↓↓↓
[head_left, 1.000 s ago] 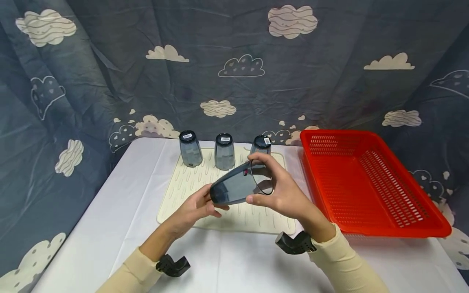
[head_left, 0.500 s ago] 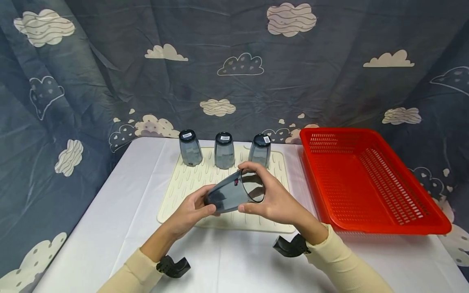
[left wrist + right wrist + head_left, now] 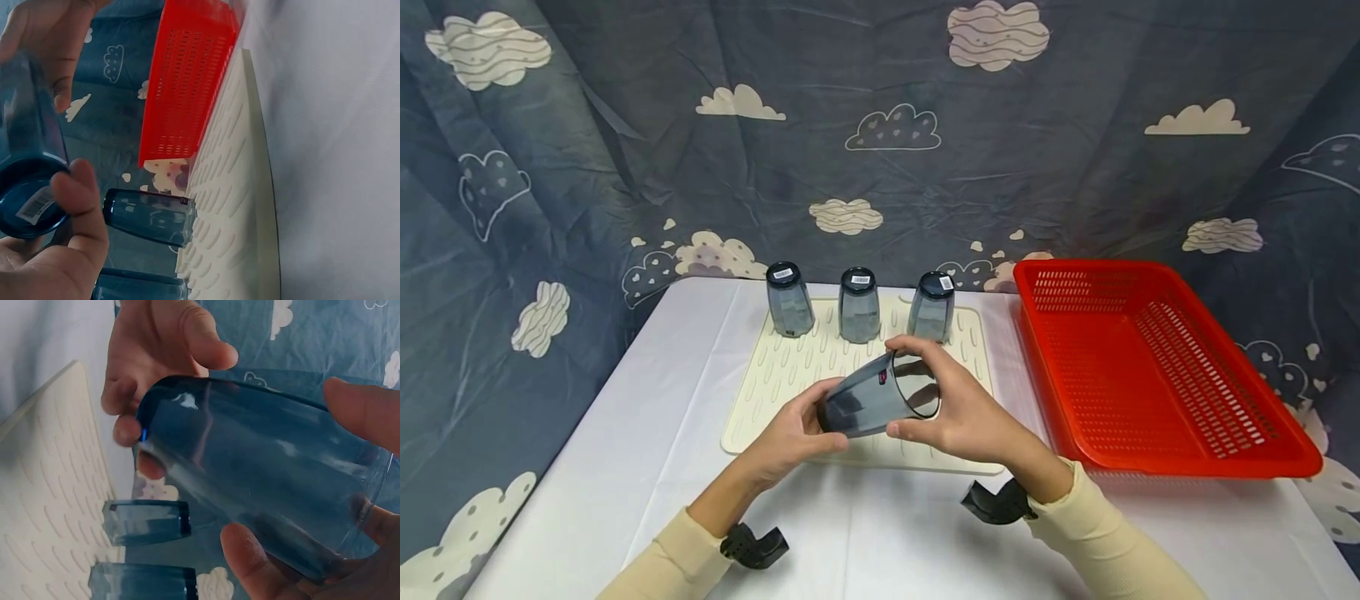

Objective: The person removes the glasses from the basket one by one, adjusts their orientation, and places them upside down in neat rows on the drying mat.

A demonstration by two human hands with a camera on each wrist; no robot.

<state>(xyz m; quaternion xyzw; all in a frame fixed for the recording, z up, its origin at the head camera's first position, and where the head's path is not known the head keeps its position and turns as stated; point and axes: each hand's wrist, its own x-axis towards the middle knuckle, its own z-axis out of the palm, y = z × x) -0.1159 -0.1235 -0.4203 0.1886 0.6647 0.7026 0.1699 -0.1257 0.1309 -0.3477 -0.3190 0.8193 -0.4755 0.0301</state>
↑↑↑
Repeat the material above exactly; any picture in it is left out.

[head_left, 1.000 s ago] 
[head_left, 0.500 s ago] 
[left wrist + right wrist + head_left, now] 

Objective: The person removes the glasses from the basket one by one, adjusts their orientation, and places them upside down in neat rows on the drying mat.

A demonstration by two human hands with a camera on each wrist; no robot.

<state>(xyz m; quaternion xyzw; all in a frame fixed for the recording, z up, its origin at the head camera's first position, and where the head's path is not known the head keeps its position and turns as stated; point and axes: each hand's wrist, its own x-axis towards the middle knuckle, its own z-axis out of the palm, y = z × x) -0.1159 -0.1235 -0.4203 0.1886 0.6647 0.7026 0.1699 -0.1257 0.1309 -0.3477 -0.3190 0.8193 -0.4755 0.0301</state>

This exercise requires nothing further.